The company said that its cloud services, including Teams, Dynamics 365 and Azure have been “put to the test” with a “formidable” increase in their use, particularly in Asia and Europe in recent weeks.
Microsoft said that in any Azure data center region – of which there are 58 worldwide – its goal is to ensure “near-instantaneous” buffer capacity within data centers, while maintaining a buffer of Additional infrastructure ready to be deployed in regions with high demand.
However, in March, the dizzying use of Teams led Microsoft to “unprecedented territory” where the increase in demand was sustained and increasingly global. Teams, running on Azure, is a Microsoft collaboration and communication platform that combines chat at work, video meetings, file storage, and application integration. The company has recorded a daily record of 2.7 billion minutes in one day.
More information about Microsoft Azure in Diario TI
“Without knowing the true scale of the new demand, we took a cautious approach and set time limits on resources for new Azure subscriptions,” Microsoft said, adding that this allowed them to continue to meet their promised service levels for existing customers, by time supporting the “dramatic shift” toward the widespread use of Teams for work and distance learning.
Microsoft said it has been optimizing and balancing the Team architecture and rolling out tweaks around the world using Azure DevOps, allowing the company to manage the rapid growth of the service without creating capacity issues.
The company said it is also streamlining the additional capacity of its servers in specific regions that faced limitations, but without specifying which regions were affected.

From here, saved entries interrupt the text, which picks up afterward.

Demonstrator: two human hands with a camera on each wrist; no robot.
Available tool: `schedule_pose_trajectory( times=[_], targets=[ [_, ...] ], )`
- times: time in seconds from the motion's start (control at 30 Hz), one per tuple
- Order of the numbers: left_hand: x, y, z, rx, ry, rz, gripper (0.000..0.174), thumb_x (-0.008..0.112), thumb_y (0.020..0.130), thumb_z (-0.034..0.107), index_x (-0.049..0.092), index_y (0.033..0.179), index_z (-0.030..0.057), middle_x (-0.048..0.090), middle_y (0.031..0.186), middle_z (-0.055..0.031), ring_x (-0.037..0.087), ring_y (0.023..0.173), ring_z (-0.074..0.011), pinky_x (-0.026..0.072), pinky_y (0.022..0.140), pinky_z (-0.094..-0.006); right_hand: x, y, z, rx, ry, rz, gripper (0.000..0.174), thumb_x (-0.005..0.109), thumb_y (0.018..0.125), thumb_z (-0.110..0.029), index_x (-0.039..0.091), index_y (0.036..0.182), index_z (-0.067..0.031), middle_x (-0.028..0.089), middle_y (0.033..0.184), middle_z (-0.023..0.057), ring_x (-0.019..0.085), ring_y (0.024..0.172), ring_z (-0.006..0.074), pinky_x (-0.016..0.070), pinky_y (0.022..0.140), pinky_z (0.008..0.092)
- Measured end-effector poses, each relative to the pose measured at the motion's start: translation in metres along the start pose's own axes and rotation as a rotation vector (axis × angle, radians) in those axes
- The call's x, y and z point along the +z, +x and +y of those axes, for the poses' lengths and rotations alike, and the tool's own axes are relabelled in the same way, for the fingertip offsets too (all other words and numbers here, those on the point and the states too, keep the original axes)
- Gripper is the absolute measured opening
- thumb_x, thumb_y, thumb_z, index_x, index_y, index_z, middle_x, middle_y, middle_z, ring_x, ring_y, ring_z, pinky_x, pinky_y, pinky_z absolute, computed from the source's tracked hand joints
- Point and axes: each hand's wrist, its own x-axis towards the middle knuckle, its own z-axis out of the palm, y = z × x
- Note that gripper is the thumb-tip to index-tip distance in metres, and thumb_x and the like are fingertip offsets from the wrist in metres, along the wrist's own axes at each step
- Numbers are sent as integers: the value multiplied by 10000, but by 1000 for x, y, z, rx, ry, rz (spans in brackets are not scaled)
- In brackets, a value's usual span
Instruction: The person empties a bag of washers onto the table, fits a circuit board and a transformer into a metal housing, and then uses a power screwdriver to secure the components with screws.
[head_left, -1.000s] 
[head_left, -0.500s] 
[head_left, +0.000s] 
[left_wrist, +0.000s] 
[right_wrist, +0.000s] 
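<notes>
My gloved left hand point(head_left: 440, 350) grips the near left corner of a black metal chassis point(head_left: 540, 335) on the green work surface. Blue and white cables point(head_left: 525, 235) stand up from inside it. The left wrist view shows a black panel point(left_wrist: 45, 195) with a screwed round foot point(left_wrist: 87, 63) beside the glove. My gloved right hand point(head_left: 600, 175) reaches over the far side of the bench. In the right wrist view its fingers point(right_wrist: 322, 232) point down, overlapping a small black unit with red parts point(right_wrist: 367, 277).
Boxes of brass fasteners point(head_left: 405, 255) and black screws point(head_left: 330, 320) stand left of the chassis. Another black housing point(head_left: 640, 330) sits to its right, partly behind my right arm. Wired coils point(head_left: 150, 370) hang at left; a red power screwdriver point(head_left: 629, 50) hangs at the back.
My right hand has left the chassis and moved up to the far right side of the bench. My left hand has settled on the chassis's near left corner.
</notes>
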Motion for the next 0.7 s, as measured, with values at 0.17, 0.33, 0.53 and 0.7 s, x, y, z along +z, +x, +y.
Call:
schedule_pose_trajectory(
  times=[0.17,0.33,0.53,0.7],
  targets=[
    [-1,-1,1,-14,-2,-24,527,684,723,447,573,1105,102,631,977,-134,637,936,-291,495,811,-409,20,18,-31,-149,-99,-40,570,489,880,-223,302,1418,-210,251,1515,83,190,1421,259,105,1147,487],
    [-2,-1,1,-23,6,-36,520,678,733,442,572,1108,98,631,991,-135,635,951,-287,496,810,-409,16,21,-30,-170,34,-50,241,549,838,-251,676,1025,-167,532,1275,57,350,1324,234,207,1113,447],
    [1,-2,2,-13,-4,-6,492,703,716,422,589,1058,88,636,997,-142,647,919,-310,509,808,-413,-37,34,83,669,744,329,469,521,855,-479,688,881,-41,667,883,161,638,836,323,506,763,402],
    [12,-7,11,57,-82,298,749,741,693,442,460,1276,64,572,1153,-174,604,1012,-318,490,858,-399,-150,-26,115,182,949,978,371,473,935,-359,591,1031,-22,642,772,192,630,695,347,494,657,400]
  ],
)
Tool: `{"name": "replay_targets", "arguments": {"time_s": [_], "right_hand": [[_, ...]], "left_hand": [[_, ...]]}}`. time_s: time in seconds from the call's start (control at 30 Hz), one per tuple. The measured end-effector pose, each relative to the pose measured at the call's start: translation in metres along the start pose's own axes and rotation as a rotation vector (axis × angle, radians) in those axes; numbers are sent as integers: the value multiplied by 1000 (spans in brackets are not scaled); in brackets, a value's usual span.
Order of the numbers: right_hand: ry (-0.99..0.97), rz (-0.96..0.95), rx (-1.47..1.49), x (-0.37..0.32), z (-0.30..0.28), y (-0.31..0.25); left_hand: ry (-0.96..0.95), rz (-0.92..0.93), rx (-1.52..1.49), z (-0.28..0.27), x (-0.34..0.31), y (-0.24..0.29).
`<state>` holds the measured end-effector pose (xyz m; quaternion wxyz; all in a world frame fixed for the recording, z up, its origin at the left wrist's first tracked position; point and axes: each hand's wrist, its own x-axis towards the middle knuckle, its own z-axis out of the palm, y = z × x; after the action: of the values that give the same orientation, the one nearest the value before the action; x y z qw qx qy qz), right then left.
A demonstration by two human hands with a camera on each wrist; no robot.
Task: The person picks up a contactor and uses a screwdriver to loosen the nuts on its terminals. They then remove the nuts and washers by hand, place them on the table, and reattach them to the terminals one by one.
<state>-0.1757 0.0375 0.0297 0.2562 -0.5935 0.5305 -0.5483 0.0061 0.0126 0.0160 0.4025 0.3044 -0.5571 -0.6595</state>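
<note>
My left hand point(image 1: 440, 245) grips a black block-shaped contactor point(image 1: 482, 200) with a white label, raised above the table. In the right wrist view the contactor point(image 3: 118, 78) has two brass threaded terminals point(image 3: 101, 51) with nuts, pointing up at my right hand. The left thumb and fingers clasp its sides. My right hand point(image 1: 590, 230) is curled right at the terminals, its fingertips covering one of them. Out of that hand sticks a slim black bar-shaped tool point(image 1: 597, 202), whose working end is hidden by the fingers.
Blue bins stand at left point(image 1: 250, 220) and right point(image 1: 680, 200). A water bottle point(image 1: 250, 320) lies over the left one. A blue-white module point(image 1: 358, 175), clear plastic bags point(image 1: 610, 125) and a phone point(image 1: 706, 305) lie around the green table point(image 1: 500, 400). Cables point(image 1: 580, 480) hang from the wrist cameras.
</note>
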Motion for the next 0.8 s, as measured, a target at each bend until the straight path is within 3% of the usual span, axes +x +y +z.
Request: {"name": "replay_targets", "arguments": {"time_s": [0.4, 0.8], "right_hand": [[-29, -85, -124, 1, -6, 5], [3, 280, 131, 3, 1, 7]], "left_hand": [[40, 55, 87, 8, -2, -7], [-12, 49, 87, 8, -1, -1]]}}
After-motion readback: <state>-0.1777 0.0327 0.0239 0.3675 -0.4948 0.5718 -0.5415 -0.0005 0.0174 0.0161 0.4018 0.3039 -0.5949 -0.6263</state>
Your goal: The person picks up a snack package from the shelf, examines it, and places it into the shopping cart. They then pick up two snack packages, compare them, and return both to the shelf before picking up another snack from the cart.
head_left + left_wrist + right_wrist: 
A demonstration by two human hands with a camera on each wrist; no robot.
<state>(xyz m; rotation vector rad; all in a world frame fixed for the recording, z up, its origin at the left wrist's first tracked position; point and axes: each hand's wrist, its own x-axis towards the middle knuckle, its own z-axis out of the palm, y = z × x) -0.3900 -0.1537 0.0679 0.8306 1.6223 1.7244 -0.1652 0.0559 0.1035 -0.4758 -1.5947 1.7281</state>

The company says it is working 24 hours a day to process a customer quota request jam, which should be completed “in the coming weeks” in “almost all” regions.
The company said it is now lifting restrictions on new free and charitable accounts used for educational purposes in “various regions,” which it did not specify.
Regarding capacity, Microsoft said it is using its experiences to fine-tune its data science models to better predict future demands, including adding more support to handle future global events that can drive concurrent demand usage across the board. parts of the world.